Despite the negative outlook for many areas of the motor and drive markets, both food and beverage and water and wastewater are experiencing steady growth because they are considered to be essential industries at this time. However, even within these industries there are areas of growth and areas of decline. For example, in the food and beverage industry, farmers in the nursery stock, flower, and bedding plant sectors have been hit the hardest reporting sales at 60-70% below average. The meat industry is also experiencing reduced consumption because of closures from the food service industry like hotels, restaurants, and catering businesses. Meanwhile, the slowdown in exports is creating an excess supply of wine and olive oil which will lead to decreases in grape and olive purchases in the next harvesting year.
On the other hand, the biggest opportunity for motor and drive suppliers is in the processed food sector. Currently, demand for processed food products is high as consumers are opting for more wheat products such as flour, breads, and pastas, and purchasing fewer high value cuts of meat and seasonal products like lamb. This increase in demand is putting added pressure on the food processing industry which is struggling to obtain, and process, supplies as quickly as needed.
Processing produce is also an issue in the agricultural sector. The European commission believe the demand for fruits and vegetables is expected to remain strong even though closures in the hotels, restaurants, and catering sector has weakened overall demand. However, the biggest obstacle facing the agriculture sector is the access to labor as farmers are reliant on seasonal workers during peak planting, pruning, and harvesting periods. With public health measures in place that encourage distancing from one another, this proves challenging to the industry. One potential solution would be the introduction of more automation and machinery, which could provide opportunities for vendors of motor and drive technology. However, a lack of investor confidence has the potential to restrict these opportunities.

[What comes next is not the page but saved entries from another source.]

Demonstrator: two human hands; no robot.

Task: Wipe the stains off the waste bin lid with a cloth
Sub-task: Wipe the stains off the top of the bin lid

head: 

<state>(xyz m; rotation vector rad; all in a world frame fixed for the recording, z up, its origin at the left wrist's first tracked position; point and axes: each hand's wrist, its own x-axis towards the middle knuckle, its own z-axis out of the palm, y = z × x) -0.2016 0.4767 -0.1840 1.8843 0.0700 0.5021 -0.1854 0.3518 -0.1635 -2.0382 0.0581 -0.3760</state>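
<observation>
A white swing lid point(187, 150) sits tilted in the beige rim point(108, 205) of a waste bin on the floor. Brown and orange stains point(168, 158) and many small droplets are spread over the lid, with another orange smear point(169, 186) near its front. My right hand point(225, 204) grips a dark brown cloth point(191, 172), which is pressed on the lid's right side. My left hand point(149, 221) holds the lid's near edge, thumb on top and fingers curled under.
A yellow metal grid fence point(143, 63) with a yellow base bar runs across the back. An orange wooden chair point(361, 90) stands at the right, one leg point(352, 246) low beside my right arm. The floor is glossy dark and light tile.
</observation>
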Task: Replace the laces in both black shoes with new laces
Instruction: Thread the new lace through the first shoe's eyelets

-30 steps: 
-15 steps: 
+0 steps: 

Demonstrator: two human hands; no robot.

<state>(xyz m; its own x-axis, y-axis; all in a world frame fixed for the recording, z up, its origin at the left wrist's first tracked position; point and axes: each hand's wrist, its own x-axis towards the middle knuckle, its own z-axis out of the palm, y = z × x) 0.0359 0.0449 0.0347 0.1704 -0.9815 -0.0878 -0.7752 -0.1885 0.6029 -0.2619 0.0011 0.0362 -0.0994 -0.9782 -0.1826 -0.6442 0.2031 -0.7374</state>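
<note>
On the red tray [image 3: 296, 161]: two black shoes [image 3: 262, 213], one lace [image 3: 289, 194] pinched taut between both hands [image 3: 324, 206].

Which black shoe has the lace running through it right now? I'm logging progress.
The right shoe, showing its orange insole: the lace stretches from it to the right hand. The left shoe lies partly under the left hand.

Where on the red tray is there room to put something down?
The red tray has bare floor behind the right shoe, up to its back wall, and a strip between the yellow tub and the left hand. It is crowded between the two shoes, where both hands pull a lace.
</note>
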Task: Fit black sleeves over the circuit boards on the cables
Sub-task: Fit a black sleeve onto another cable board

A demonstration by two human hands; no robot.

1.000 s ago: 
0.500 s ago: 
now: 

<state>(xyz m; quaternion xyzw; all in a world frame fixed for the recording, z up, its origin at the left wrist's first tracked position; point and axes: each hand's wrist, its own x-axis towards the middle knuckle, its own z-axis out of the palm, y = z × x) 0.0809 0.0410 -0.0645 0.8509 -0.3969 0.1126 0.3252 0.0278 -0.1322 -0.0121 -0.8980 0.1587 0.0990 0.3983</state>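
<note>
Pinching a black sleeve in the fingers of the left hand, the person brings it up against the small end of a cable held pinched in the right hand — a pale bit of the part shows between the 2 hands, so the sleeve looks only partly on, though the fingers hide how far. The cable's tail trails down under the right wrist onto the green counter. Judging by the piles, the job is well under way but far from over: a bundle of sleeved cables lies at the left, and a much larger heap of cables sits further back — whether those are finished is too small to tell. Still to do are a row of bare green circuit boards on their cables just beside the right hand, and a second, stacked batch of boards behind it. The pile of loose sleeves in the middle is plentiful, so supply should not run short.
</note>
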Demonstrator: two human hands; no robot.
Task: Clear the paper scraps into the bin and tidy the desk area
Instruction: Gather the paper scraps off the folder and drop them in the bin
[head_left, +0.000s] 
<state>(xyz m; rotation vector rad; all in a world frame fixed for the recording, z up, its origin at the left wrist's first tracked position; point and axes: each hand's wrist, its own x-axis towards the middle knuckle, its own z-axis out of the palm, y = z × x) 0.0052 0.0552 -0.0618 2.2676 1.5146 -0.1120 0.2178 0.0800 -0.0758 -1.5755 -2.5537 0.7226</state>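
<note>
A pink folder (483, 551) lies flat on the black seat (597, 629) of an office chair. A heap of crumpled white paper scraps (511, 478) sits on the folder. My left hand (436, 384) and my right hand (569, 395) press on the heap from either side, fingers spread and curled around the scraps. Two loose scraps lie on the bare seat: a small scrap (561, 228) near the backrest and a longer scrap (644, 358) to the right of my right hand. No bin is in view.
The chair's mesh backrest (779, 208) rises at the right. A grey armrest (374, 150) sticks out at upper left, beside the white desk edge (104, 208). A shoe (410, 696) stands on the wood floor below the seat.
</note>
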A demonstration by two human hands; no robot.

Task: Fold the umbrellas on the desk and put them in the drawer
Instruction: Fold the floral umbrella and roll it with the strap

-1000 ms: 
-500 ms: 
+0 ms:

In the short-term, capital expenditure budgets have been greatly reduced, however, operational expenditure budgets remain largely unchanged. As a result, greenfield opportunities for motors and drives are likely to be significantly fewer, whilst retrofit projects will be the main driver of recovery in these markets.
Long-term, the COVID-19 pandemic has the potential to stimulate demand for industrial automation products and IIoT solutions as end-users across a variety of industries look at ways to reduce the risk of similar shutdowns in the future. Demand for services such as remote operation, remote monitoring, and digital twin, to simulate new processes and procedures without disrupting production, are likely to see increased demand as a result of the disruption the manufacturing industry has faced.
Overall, the impact of COVID-19 on manufacturing has been devastating, with factories shut down and supply chains disrupted across all industries worldwide. The motors and drives markets are likely to experience decline in Q2 and Q3 of 2020 as a result. However, long-term opportunities exist for motor and drive vendors as they strengthen supply chains and end-users turn towards automation as a way to mitigate against future risks to factory output.